> _Work request_: Some lines below hold "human". Pick them out and copy them.

Content starts

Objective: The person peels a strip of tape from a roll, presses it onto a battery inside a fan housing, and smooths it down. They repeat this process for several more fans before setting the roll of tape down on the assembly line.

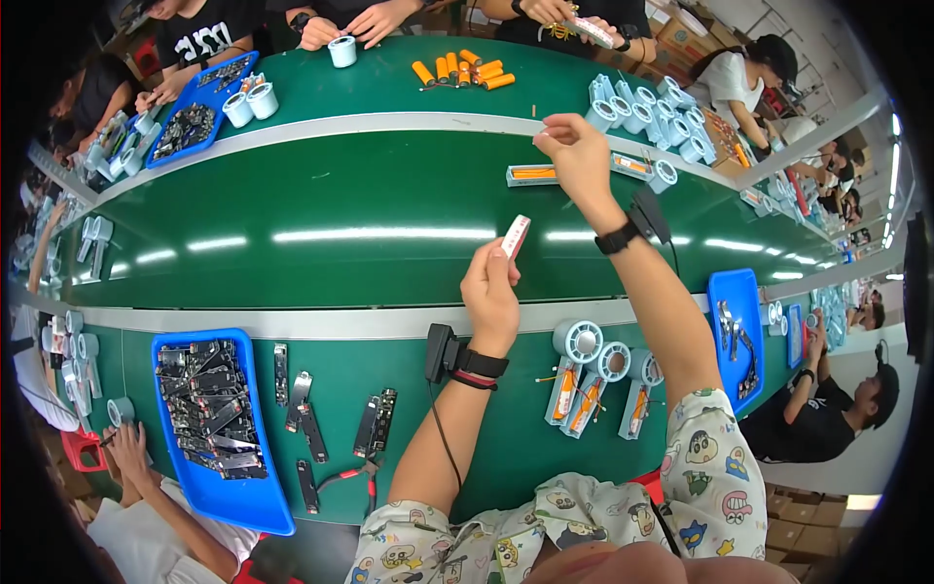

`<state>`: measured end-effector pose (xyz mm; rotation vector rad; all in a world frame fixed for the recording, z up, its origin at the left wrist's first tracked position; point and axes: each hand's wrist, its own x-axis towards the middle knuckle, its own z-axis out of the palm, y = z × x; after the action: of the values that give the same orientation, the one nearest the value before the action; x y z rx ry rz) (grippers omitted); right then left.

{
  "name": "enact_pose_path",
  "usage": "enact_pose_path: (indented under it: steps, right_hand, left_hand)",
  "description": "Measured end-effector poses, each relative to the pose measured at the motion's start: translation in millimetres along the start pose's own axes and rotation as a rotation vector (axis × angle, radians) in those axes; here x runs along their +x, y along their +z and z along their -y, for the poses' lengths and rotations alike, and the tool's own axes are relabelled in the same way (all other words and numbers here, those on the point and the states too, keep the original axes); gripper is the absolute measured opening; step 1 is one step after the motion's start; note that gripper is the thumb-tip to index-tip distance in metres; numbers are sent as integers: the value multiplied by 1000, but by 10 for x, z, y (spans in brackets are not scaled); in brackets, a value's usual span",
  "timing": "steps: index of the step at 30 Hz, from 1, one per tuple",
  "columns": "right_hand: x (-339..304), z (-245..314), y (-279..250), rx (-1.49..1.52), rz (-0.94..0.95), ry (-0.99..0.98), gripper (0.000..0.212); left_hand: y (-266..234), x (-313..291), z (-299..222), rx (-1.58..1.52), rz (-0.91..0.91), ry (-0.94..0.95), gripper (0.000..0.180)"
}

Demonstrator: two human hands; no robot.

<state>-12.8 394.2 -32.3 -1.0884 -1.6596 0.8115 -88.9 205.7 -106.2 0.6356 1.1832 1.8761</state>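
My left hand [489, 292] is raised over the green belt [321, 234] and holds a small white and red strip-shaped part [515, 236] between thumb and fingers. My right hand [576, 154] reaches farther out, fingers pinched together just above a small tray with an orange cell [532, 174] on the belt; whether it grips anything I cannot tell. Both wrists carry black bands with a black box and cable.
A blue tray [255, 487] of dark circuit boards lies at lower left, loose boards [375, 423] and red-handled cutters [352, 477] beside it. Three grey holders with orange cells [589, 384] sit near my right elbow. Orange cells [462, 70], tape rolls and other workers surround the belt.
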Motion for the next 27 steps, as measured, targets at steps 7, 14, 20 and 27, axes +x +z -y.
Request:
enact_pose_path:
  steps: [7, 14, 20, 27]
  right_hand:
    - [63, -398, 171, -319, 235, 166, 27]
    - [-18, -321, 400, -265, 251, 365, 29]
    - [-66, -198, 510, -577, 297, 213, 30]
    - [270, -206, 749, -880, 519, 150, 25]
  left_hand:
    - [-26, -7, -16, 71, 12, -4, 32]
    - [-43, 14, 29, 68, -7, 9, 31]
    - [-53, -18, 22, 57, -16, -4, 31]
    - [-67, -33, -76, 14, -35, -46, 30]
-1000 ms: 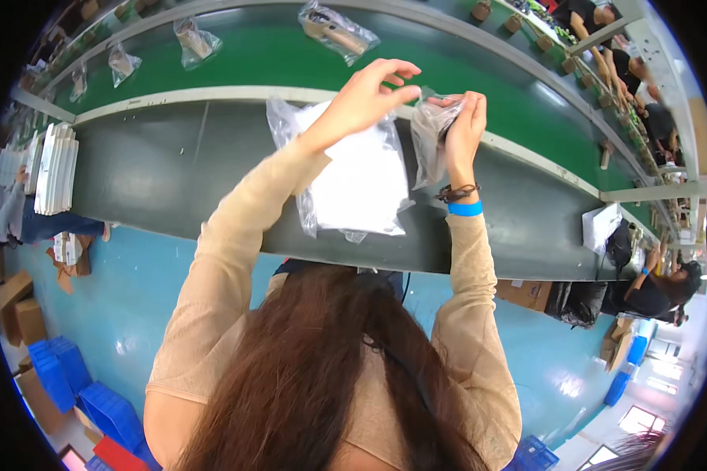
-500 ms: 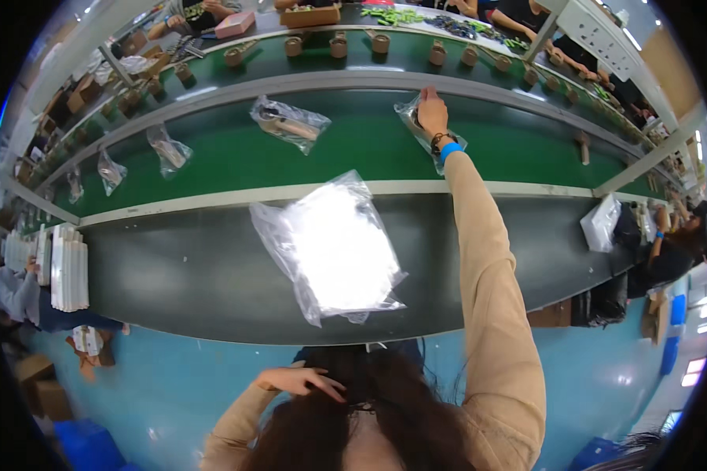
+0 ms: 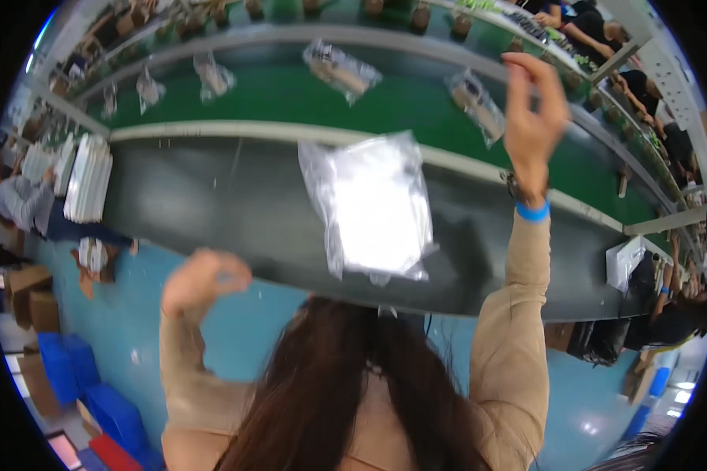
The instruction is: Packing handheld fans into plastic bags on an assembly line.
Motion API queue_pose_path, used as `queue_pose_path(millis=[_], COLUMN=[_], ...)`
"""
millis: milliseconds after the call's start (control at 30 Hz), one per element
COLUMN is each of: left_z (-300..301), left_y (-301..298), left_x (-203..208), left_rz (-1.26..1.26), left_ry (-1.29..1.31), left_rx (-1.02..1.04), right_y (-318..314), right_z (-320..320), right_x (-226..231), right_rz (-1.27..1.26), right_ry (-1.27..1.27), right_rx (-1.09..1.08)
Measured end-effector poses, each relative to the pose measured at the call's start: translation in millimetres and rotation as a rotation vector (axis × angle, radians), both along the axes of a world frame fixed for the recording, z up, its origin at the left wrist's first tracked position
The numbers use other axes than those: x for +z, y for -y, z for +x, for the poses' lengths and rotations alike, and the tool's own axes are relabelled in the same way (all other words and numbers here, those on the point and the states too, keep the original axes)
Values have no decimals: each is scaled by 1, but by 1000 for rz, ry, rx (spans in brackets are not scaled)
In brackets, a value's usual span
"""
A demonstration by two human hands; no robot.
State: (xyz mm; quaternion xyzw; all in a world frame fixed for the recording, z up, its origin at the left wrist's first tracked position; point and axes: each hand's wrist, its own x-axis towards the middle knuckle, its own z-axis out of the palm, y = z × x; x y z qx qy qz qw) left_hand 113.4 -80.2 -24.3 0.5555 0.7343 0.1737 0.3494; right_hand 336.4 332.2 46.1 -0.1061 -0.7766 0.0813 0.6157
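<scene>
My right hand (image 3: pixel 536 118) is raised over the green conveyor belt (image 3: pixel 275 102), its fingers apart and nothing in them. Just left of it lies a clear plastic bag (image 3: pixel 477 106) with a small item inside that I cannot make out. My left hand (image 3: pixel 204 281), a little blurred, hovers by the near edge of the dark worktop (image 3: pixel 181 188). Its fingers are half curled, with a gap at the thumb and nothing visible between them. In front of me, a clear plastic bag with a bright white flat content (image 3: pixel 377 208) rests on the worktop, touched by neither hand.
Another bagged item (image 3: pixel 342 71) and several smaller ones lie farther left on the belt. White slabs (image 3: pixel 89 180) stand stacked at the worktop's left end, near a seated person. A white bag (image 3: pixel 624 263) sits at the right end. Co-workers sit across the line.
My right hand has let go of the bagged item on the belt and drawn back to the right. My left hand has risen and moved out left. The whole view has tilted.
</scene>
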Motion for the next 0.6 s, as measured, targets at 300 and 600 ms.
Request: queue_pose_path(millis=[300, 600], left_z=[140, 135], left_y=[-161, -173], left_x=[-71, -119], left_rz=[520, 568], left_ry=[-53, -410], left_rx=[-284, -128], right_y=[175, 194], right_z=[104, 149], right_x=[45, 38], right_rz=[687, 618], right_ry=[-236, 10], right_rx=[40, -202])
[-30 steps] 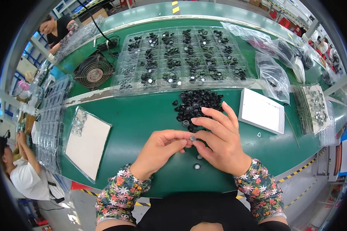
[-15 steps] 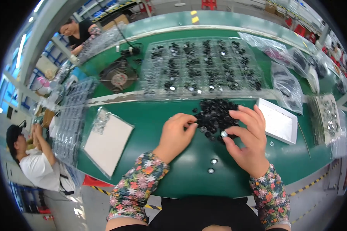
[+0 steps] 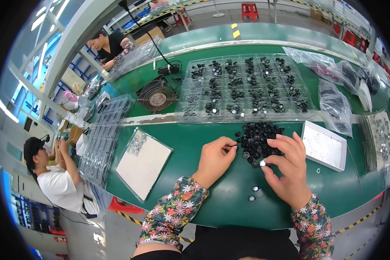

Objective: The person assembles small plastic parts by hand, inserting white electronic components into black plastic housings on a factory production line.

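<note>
A heap of small black round parts (image 3: 259, 138) lies on the green table in front of me. At its left edge my left hand (image 3: 214, 160) is closed in a pinch; what sits between thumb and forefinger, if anything, is too small to make out. My right hand (image 3: 291, 175), at the heap's right side, pinches a small round part with a shiny face (image 3: 262, 163) between thumb and forefinger, its other fingers raised. Nearer to me, two similar shiny-faced parts (image 3: 253, 193) lie apart from the heap.
Behind the heap lies a clear compartment tray (image 3: 242, 117) of black parts. A shallow white box (image 3: 325, 149) stands right, plastic bags (image 3: 333, 106) beyond. To the left are a bagged white sheet (image 3: 138, 173), a fan (image 3: 157, 96) and clear trays (image 3: 104, 138). Two people (image 3: 58, 173) (image 3: 112, 47) work there.
The whole view has shifted, so the table appears farther right and lower. Both hands keep their pinches beside the heap, and the shiny part stays in my right hand.
</note>
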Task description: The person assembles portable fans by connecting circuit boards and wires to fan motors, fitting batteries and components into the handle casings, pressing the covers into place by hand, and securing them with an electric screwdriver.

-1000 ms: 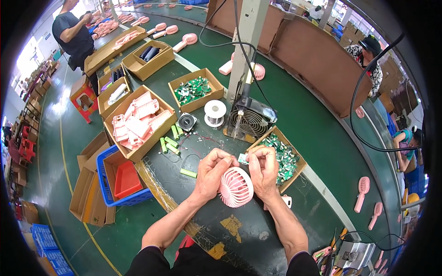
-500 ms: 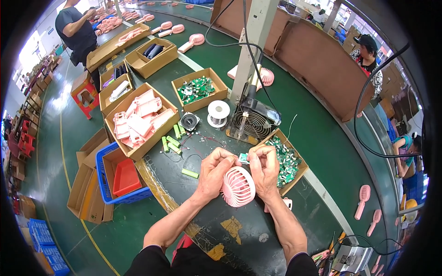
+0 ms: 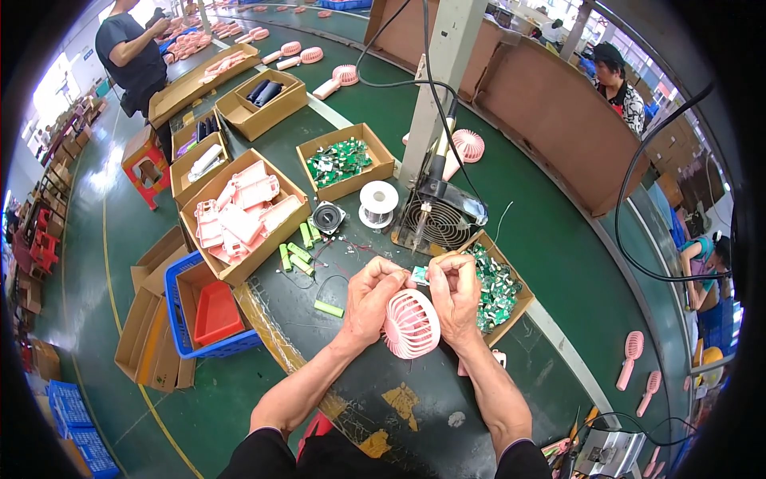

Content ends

> _Response to the task_:
Demonstrator: two human hands; no robot.
A demonstration by two human hands; no robot.

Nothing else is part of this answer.